Task brief —
Retype only the lines that run from the top of the material below to the line bearing "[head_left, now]", inclusive, and keep the pictures out.
◇ ◇ ◇ ◇
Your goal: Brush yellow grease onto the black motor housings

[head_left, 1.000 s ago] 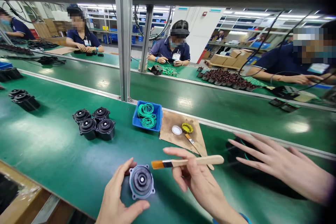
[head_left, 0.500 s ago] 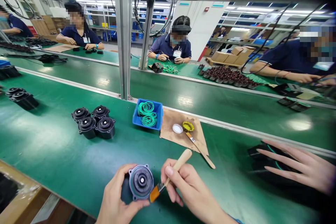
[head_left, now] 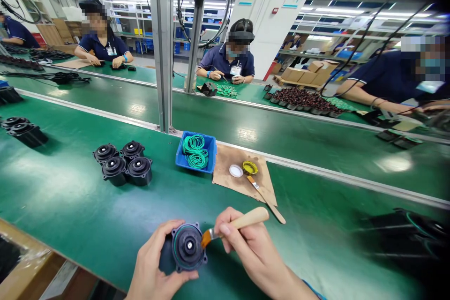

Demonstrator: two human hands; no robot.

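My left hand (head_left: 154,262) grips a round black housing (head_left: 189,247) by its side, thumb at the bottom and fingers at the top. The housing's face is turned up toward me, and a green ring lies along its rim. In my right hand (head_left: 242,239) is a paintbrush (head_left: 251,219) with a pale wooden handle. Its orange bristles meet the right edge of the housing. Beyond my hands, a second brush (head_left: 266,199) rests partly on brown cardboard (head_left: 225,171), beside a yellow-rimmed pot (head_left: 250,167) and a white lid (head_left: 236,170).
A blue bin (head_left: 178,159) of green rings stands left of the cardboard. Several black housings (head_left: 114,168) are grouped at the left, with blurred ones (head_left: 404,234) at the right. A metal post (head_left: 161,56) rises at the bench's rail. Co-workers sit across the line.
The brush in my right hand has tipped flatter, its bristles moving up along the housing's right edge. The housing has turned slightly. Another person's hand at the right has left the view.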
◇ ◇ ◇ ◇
Response box —
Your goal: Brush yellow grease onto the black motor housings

[head_left, 1.000 s ago] 
[head_left, 0.500 s ago] 
[head_left, now] 

Nothing remains to be added to this answer.